The controversy over the gentrification of the country’s first mixed-race housing project (and Seattle’s last large public housing development) has produced countless articles and interviews discussing the ethics of the relocation and redevelopment, along with broader discussion of the changing face of Seattle.
What was once an enclave for poor families of all races and ethnicities will be transformed into a mixed-use and mixed-income urban center. Developers will use the income from converting a large portion of the prime real estate into high-priced condominiums to refurbish and expand low-income housing in Yesler Terrace.
During construction, the current residents of Yesler Terrace have been moved to different neighborhoods, with promises that they can move back when construction is complete.
What has been largely missing in these discussions of Yesler Terrace are the voices of the people who have called the housing project home — the people who have made it a community. The people most affected by these changes are the people most likely to be relegated to an obligatory soundbite at the end of an article.
In two very different ways, these films give voice to those current and former residents: “Even The Walls” is a sober little documentary about the emotions of Yesler Terrace residents as their neighborhood is torn down. The film keeps the camera almost exclusively on residents as they reminisce about life in the project.
Residents show clear love of a neighborhood often maligned by outsiders as “ghetto” and “dangerous.” It is obvious that the community of Yesler Terrace is close-knit, and the residents’ doubts that these relationships will be able to survive the forced separation of the redevelopment are voiced repeatedly. For many of the people profiled, Yesler Terrace has been their only home. These are their families being torn down along with the walls.

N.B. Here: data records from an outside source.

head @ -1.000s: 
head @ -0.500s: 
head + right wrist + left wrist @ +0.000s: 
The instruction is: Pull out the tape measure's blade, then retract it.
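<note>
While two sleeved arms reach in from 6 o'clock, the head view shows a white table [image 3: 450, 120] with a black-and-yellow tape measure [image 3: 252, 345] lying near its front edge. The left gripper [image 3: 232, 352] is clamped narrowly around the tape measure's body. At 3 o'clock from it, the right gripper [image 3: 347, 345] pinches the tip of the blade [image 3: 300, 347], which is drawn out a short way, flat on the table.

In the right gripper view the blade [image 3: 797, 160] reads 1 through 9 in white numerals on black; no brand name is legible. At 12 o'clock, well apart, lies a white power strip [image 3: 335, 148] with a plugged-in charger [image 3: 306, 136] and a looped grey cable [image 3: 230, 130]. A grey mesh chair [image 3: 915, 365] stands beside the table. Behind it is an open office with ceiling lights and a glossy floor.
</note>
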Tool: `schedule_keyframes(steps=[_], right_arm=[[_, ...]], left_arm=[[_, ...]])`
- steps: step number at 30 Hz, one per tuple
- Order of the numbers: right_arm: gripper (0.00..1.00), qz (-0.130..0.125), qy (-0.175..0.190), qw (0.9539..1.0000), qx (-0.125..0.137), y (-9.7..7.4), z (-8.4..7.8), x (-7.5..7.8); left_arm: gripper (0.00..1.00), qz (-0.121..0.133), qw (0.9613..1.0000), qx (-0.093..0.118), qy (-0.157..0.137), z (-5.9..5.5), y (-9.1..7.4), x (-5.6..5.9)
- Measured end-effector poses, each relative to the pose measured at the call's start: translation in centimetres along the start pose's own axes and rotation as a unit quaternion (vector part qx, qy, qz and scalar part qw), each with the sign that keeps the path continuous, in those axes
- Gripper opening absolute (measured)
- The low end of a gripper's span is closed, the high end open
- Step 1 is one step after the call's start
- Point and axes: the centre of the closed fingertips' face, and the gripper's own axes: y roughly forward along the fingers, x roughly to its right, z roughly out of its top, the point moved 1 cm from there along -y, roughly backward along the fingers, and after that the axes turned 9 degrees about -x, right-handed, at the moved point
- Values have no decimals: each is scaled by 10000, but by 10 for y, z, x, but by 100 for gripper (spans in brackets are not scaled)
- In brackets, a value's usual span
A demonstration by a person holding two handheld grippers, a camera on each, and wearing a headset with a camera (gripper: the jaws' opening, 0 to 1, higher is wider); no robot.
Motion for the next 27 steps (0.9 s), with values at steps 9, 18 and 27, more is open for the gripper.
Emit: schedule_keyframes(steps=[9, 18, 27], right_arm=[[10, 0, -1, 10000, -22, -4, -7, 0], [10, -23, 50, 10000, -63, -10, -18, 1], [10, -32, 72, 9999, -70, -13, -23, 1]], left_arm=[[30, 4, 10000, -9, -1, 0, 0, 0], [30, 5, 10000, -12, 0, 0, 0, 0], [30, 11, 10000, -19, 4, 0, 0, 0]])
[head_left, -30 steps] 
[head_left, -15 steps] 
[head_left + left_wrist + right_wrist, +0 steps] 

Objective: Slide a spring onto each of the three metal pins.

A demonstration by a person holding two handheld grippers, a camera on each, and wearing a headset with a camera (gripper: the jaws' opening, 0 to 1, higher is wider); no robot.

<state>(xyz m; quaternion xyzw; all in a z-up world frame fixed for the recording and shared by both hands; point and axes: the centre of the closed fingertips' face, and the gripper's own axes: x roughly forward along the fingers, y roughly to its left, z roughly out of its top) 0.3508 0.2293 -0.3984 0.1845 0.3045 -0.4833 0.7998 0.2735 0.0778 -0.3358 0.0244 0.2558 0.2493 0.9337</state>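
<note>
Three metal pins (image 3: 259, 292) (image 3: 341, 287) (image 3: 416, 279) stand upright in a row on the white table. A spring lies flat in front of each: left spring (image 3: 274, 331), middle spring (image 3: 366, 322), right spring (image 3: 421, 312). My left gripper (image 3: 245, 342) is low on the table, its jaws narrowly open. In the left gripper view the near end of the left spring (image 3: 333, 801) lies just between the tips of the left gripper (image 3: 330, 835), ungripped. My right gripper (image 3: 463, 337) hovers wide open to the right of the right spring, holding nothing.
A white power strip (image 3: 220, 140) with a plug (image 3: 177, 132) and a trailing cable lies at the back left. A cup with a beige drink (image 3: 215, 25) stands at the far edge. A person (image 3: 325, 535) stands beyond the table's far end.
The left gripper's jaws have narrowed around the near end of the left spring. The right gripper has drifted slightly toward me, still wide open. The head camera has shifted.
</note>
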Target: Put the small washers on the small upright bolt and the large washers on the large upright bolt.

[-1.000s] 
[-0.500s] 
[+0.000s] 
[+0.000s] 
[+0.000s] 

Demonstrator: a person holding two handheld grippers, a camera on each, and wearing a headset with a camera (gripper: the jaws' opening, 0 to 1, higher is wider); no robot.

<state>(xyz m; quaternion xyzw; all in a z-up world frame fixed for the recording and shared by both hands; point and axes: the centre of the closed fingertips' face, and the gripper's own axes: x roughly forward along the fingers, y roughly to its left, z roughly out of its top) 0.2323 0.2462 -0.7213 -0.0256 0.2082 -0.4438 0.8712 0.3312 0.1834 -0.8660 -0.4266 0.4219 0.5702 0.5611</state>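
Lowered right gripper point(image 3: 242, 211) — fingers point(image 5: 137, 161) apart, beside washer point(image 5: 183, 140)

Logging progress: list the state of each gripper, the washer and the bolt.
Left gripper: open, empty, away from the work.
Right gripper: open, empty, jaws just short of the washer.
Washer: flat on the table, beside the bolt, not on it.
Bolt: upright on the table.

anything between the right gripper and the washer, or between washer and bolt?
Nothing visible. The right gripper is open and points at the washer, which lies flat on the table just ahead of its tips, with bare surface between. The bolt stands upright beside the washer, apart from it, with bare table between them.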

“Even the Walls” is a very short film, and it does leave out important details that viewers unfamiliar with the redevelopment of Yesler Terrace should know. Left out is the fact that there will be more affordable housing units than there are currently when the redevelopment is over, and all current residents have been promised a place in the new community, although they must move elsewhere during the renovations.
The film also doesn’t really discuss the change to the economic structure of Yesler Terrace that the redevelopment will bring, where the majority of new residents will be high income, even with the additional affordable housing units. The fear, sadness, and uncertainty of Yesler Terrace residents profiled would have stood and probably would have made even more sense if these details had been more clearly laid out.
The details of how this redevelopment has been carried out says a lot about how we value our poor communities. Administrators and developers behind the Yesler Terrace redevelopment have repeatedly commented on how economically integrating the project will be beneficial to the poor Yesler Terrace residents. But the value of the location that Yesler Terrace sits on, developer comments on their plans to turn Yesler Terrace into the next Amazonified South Lake Union, and the fact that the high-priced units will be segregated from the low-income units make those claims seem disingenuous.
The second film “Hagereseb,” is the story of 10-year-old Abai’s search through Yesler Terrace for batteries for his keyboard to play with his older brother before he is sent back to Eretria indefinitely. This is a quiet film with Abai’s sullen, youthful sadness juxtaposed against the loudly loving and exasperated scolding of East African mothers.
“Hagereseb” is an engrossing window into the lives of the children of Yesler Terrace — navigating childhood play, widespread poverty, the cultural differences of their parents’ generation, and the hopelessness that threatens to engulf many young men of color. This film doesn’t reach too far, and doesn’t draw conclusions for us. It simply gives us a look at the humanity of these boys.
Hagereseb reminded me of time I spent as a kid in family housing at the converted Sand Point military base. The myriad of languages yelled out by mothers who truly parent as a village, the comradery of kids too poor to be able to do anything but play outside with each other, waiting in line for payphones, counting pennies for candy (when I was a kid it was Now & Laters), the fear of getting older as you watch teenage siblings swallowed up by anger and hopelessness — it all felt familiar and true. It was a picture of my poor childhood that I’d tried and failed many times to describe to friends who hadn’t lived it.
It’s a childhood that I both missed and was glad to have escaped. I have never known a community as close as what I experienced there. As “Even The Walls” tells us that Yesler Terrace residents will miss their community, “Hagerseb” shows us why.
“Hagereseb” and “Even the Walls” are screening together as part of SIFF’s “Faces of Yesler Terrace” on Saturday, May 23rd at 11a.m. at Harvard Exit.